→ **REQUIRED WORK**:
Everything from the line with "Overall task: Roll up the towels" down to the last line of the material below must be written out exactly. Leave out all other lines.

* * *

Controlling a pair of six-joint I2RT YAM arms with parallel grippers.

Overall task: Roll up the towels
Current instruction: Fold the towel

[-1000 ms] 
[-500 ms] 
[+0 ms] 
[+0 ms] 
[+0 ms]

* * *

→ **EXERCISE ANSWER**:
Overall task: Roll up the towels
Current instruction: Fold the towel

[-1000 ms] 
[-500 ms] 
[+0 ms] 
[+0 ms] 
[+0 ms]

This exercise has nothing further to it.